■ **Aim of the task**
The required output is the lines below from the line containing "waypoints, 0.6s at" to the line containing "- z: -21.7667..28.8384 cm", inclusive, retyped exactly. No other lines belong in it.

Source data:
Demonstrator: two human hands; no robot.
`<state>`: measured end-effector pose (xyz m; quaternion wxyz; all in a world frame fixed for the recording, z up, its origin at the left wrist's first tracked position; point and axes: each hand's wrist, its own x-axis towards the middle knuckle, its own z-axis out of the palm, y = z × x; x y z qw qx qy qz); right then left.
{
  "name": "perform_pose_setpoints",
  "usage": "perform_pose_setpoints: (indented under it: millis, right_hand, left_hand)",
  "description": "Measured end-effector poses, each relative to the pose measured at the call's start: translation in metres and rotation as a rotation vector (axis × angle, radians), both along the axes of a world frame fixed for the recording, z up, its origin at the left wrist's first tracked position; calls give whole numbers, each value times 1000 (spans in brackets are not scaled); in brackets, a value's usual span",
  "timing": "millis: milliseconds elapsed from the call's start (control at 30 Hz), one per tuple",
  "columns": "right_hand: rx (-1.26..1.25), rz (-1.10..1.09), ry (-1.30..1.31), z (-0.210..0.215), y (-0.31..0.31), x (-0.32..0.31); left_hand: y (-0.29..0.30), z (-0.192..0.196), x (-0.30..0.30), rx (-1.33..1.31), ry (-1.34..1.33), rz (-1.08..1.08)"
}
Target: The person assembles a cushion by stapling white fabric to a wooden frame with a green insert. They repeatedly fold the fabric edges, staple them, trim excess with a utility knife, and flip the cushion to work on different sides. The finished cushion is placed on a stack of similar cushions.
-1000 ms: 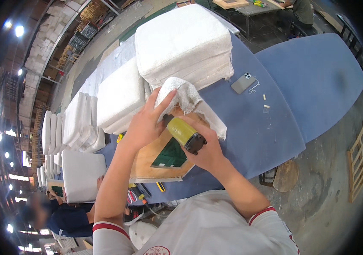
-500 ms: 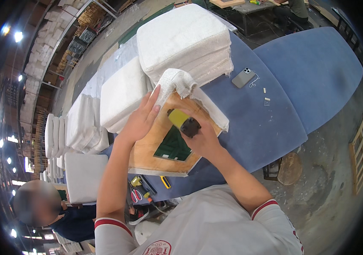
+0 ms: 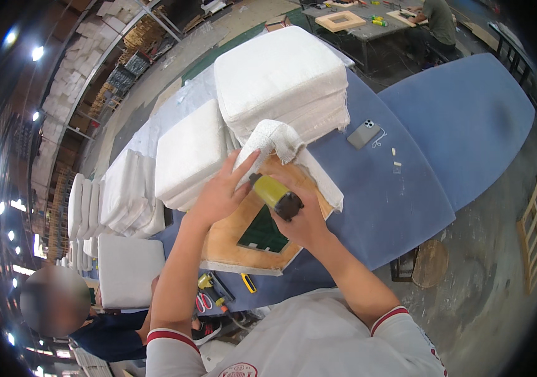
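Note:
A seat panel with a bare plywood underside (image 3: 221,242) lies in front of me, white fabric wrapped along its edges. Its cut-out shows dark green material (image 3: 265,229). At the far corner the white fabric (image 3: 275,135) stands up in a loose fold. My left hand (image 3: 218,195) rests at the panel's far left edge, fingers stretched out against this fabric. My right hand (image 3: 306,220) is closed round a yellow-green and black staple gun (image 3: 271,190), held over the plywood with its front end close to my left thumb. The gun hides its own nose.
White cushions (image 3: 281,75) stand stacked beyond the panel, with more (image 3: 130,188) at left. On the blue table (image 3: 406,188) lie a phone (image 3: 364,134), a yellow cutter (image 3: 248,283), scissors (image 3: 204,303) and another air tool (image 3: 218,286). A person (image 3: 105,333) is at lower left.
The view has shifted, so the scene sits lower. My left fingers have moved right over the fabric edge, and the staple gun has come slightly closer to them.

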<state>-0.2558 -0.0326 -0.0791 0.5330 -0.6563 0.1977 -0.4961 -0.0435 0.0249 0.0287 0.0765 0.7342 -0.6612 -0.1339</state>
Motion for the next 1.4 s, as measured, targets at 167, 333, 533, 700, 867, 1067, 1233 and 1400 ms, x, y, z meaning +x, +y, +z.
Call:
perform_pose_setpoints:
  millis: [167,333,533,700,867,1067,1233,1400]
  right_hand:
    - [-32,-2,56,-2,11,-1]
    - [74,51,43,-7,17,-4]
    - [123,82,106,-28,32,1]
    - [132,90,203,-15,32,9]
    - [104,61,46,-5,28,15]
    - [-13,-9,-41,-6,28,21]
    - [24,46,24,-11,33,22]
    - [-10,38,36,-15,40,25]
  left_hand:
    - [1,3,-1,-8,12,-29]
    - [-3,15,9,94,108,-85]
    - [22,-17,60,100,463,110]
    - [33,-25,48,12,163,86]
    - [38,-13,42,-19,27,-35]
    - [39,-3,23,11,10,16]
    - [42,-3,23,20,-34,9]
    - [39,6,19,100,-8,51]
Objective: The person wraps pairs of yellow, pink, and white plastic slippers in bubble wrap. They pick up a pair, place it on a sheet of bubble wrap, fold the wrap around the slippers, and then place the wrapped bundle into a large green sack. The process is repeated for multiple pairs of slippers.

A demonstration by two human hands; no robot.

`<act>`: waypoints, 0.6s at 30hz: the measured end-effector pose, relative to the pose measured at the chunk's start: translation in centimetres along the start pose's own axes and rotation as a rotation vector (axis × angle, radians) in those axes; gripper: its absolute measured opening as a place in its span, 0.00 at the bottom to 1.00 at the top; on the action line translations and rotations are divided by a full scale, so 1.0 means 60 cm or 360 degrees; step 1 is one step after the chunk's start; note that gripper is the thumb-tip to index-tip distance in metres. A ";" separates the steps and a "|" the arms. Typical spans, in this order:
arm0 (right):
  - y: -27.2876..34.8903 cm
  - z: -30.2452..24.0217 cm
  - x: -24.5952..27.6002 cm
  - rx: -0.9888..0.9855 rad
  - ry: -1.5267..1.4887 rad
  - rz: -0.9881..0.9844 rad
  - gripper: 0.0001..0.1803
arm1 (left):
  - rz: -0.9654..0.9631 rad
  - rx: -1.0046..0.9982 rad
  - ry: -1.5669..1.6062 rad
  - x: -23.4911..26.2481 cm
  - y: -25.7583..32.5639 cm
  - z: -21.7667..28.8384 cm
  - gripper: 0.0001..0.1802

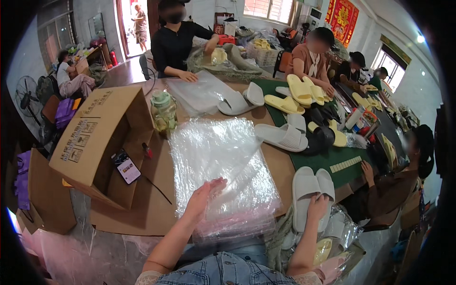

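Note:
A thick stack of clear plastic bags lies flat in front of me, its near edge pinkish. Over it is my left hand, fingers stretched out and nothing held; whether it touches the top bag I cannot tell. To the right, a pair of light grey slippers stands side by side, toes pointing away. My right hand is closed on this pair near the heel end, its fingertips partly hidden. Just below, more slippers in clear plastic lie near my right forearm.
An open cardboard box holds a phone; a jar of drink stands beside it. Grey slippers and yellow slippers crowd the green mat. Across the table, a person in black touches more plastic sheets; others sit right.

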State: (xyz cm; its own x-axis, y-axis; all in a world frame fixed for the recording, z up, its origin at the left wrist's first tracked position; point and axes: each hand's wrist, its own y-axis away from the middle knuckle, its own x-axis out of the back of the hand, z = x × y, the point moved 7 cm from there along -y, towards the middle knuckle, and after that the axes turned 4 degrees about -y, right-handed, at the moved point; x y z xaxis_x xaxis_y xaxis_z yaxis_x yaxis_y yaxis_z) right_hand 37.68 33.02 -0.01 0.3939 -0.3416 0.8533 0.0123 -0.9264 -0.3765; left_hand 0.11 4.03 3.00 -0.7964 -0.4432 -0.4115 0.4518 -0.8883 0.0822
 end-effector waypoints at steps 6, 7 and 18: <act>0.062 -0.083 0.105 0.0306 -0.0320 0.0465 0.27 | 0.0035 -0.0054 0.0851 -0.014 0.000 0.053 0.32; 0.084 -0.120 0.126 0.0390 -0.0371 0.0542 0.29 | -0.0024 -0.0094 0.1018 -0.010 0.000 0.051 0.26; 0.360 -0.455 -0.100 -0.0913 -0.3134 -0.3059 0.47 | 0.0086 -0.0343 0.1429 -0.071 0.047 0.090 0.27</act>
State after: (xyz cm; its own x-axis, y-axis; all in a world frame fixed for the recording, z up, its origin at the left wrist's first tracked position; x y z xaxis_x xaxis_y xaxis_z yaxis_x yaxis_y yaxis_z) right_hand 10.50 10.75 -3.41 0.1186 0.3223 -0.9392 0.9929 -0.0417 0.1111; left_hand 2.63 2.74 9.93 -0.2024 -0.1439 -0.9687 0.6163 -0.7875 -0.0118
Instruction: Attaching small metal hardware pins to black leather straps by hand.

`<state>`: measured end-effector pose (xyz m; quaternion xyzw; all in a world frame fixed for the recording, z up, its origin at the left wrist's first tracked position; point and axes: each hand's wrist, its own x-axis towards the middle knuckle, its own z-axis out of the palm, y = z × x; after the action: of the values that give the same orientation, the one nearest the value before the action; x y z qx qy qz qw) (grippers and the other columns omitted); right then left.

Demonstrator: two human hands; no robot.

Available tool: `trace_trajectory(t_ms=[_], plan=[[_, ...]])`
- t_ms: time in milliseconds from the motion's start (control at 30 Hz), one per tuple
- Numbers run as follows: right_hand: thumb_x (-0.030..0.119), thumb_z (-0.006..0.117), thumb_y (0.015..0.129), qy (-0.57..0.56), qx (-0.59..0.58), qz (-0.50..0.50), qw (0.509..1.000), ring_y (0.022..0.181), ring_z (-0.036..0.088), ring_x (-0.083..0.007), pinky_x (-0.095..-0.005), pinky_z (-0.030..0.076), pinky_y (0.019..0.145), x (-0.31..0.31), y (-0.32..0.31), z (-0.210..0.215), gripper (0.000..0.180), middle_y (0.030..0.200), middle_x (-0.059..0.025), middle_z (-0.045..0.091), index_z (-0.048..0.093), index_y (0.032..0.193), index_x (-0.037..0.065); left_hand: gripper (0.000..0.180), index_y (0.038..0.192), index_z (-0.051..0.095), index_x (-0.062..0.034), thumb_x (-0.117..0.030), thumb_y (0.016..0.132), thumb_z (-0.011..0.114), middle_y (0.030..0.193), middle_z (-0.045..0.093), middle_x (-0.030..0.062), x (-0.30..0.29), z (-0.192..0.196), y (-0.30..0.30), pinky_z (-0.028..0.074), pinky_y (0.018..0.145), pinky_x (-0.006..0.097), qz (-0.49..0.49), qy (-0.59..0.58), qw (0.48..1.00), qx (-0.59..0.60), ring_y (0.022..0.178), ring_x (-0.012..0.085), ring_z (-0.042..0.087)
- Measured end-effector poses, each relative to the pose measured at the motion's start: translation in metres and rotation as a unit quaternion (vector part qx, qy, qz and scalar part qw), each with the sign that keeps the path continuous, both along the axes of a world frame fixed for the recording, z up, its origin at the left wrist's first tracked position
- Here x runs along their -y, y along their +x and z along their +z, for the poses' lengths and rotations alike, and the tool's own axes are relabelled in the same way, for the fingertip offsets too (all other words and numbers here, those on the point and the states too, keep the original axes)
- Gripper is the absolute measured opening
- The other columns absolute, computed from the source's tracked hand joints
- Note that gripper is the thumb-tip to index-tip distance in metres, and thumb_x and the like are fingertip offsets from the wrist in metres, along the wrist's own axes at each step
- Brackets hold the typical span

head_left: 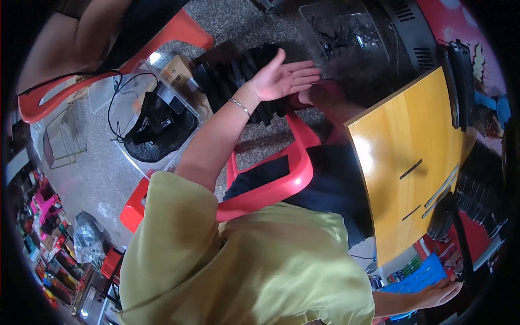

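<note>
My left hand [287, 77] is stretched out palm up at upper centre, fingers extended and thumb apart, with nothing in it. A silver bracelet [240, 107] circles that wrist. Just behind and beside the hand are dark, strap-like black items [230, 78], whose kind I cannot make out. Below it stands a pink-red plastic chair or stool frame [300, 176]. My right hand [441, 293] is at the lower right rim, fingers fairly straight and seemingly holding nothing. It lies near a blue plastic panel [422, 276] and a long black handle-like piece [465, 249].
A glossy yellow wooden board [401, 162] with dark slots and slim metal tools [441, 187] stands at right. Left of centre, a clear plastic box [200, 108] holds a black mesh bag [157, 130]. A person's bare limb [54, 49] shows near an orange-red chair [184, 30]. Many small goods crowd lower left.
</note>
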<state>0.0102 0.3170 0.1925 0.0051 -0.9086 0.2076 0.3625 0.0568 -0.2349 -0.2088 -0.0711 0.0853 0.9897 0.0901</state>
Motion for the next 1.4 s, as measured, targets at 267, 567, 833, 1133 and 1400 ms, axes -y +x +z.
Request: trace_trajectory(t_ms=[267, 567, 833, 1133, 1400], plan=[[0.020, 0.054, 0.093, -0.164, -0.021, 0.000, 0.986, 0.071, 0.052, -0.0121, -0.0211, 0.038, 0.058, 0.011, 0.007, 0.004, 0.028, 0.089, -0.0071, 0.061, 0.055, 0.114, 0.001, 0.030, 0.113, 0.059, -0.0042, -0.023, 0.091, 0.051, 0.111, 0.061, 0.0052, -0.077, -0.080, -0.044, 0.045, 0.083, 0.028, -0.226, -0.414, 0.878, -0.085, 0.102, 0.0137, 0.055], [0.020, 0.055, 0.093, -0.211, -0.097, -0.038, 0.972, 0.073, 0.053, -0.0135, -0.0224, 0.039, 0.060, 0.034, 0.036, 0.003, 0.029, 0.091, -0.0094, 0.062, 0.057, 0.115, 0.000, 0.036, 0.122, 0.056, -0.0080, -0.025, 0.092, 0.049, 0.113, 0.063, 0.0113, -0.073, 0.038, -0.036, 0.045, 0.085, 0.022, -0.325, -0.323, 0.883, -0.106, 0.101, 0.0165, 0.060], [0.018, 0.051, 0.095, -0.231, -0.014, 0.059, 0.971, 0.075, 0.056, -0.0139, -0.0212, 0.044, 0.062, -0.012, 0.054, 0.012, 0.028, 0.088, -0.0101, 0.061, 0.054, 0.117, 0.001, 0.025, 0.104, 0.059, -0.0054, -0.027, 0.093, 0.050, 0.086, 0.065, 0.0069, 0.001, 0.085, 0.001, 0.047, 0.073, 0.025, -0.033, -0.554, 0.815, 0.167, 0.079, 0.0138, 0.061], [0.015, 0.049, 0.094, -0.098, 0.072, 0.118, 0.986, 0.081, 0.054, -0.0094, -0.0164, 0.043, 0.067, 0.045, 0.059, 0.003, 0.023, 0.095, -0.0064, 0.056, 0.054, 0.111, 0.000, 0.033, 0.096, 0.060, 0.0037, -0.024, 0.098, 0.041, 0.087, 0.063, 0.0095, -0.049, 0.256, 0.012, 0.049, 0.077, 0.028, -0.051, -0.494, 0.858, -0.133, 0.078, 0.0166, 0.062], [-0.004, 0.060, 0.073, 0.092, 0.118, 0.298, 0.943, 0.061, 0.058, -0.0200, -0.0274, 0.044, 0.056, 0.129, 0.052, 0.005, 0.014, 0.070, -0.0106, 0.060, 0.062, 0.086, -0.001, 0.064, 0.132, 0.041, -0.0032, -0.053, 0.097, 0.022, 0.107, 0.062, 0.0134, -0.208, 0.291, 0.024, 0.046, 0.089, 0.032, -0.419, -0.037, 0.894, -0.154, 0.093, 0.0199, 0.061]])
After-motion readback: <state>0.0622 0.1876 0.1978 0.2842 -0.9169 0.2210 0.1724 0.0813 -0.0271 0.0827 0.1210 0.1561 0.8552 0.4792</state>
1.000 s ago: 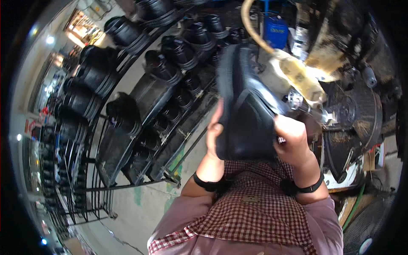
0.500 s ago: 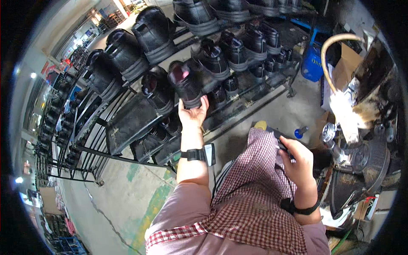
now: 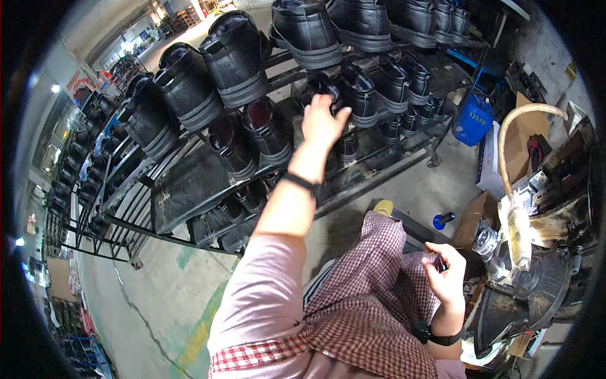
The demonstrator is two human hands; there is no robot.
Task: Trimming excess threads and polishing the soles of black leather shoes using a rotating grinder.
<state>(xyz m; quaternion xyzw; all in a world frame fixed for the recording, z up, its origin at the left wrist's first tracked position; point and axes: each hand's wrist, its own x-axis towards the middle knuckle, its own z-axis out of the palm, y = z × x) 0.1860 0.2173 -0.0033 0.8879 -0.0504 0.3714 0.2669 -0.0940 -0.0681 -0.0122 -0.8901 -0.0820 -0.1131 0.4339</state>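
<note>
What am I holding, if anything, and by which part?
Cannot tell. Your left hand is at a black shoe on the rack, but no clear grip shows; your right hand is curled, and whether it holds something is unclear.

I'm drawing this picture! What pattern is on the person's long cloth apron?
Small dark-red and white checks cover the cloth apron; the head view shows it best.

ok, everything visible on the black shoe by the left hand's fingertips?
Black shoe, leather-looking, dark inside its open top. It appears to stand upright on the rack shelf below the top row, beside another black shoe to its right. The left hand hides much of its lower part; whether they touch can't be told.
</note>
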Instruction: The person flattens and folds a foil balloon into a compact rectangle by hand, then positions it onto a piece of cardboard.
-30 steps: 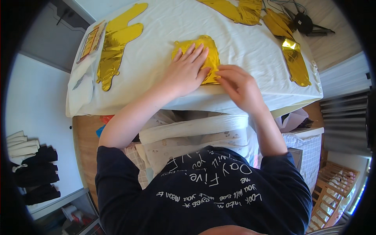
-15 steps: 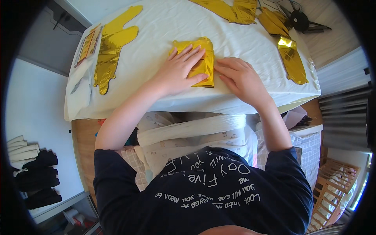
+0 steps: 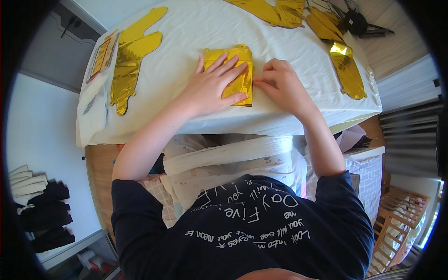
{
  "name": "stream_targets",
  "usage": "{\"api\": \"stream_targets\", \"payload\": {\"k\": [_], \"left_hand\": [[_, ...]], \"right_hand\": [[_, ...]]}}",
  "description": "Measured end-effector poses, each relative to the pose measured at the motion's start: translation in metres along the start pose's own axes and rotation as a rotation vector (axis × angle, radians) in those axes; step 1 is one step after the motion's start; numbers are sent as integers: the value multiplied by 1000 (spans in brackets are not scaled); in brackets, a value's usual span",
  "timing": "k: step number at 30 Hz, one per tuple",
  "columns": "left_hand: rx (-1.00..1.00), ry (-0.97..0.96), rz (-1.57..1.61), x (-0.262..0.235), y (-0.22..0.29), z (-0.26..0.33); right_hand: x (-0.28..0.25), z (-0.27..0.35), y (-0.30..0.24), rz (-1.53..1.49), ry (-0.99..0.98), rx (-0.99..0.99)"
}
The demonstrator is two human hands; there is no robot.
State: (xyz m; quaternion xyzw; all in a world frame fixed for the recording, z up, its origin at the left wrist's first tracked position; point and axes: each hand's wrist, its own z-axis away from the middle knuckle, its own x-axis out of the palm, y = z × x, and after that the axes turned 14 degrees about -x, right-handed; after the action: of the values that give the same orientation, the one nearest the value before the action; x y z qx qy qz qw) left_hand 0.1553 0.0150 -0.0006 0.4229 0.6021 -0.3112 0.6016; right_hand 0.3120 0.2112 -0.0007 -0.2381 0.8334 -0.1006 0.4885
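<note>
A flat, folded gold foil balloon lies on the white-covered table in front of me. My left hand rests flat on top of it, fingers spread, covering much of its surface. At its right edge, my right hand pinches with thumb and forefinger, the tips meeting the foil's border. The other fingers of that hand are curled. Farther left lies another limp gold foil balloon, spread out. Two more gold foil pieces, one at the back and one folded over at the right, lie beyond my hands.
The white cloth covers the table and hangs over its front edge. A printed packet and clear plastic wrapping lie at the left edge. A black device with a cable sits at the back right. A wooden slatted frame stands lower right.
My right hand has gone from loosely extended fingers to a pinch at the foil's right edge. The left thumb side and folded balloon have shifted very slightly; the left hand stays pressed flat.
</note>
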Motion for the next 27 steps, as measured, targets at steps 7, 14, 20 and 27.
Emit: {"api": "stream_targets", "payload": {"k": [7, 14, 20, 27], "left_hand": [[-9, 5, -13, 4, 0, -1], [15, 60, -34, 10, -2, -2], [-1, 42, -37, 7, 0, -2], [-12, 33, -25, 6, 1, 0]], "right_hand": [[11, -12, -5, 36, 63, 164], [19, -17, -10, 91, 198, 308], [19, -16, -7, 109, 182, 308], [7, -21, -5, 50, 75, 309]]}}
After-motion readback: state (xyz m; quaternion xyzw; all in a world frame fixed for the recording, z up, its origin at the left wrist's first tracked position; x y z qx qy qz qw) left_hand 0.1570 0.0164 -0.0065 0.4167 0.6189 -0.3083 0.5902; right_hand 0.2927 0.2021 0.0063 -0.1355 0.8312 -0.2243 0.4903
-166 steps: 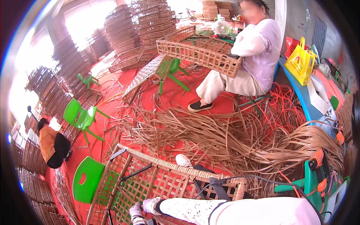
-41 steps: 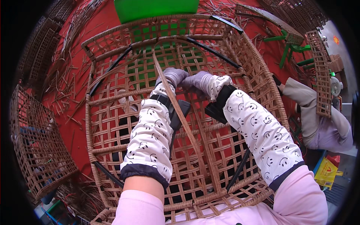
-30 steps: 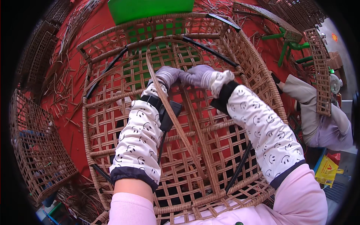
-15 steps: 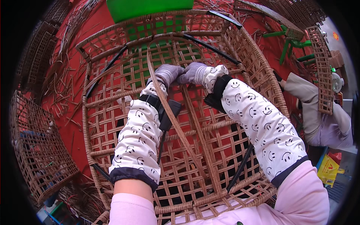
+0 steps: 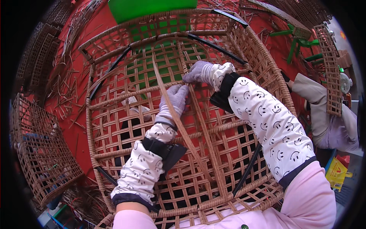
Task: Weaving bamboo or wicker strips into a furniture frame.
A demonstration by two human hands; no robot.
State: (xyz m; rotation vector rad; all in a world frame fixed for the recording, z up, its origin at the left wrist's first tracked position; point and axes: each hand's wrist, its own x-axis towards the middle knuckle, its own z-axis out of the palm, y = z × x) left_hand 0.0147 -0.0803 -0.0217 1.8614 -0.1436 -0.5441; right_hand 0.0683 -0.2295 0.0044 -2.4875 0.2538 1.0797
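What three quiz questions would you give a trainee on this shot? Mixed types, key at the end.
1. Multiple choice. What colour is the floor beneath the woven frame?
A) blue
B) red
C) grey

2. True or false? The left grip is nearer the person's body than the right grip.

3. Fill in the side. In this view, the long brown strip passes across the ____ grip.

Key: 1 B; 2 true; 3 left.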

■ **Result of the task**
`<act>`: waypoints, 0.6s at 30hz: the measured end-effector pose, relative to the pose measured at the chunk's start: translation in centimetres along the start pose's own axes and rotation as a rotation vector (axis × angle, radians) in those axes; gripper: its absolute measured opening as a place in its span, 0.00 at the bottom to 1.00 at the top; on the action line translations and rotations are divided by a full scale, so 1.0 means 60 cm or 360 degrees; step 1 is one step after the chunk's start; note that gripper is the thumb-tip to index-tip distance in metres. A ";" separates the steps and a "|" the arms. Typical spans, in this order:
arm0 (right):
  - y: -27.2876..34.8903 cm
  - z: -30.2452..24.0217 cm
  - x: -24.5952..27.6002 cm
  - rx: -0.9888..0.9855 rad
  - ry: -1.5267..1.4887 rad
  - rz: -0.9881..0.9844 rad
  - gripper: 0.0001..0.1803
arm1 (left):
  - rz: -0.9654..0.9631 rad
  - rx: -1.0046..0.9982 rad
  - ry: -1.5669..1.6062 rad
  - x: -23.4911..26.2481 cm
  - y: -25.7583..32.5639 cm
  - z: -21.7667..28.8384 cm

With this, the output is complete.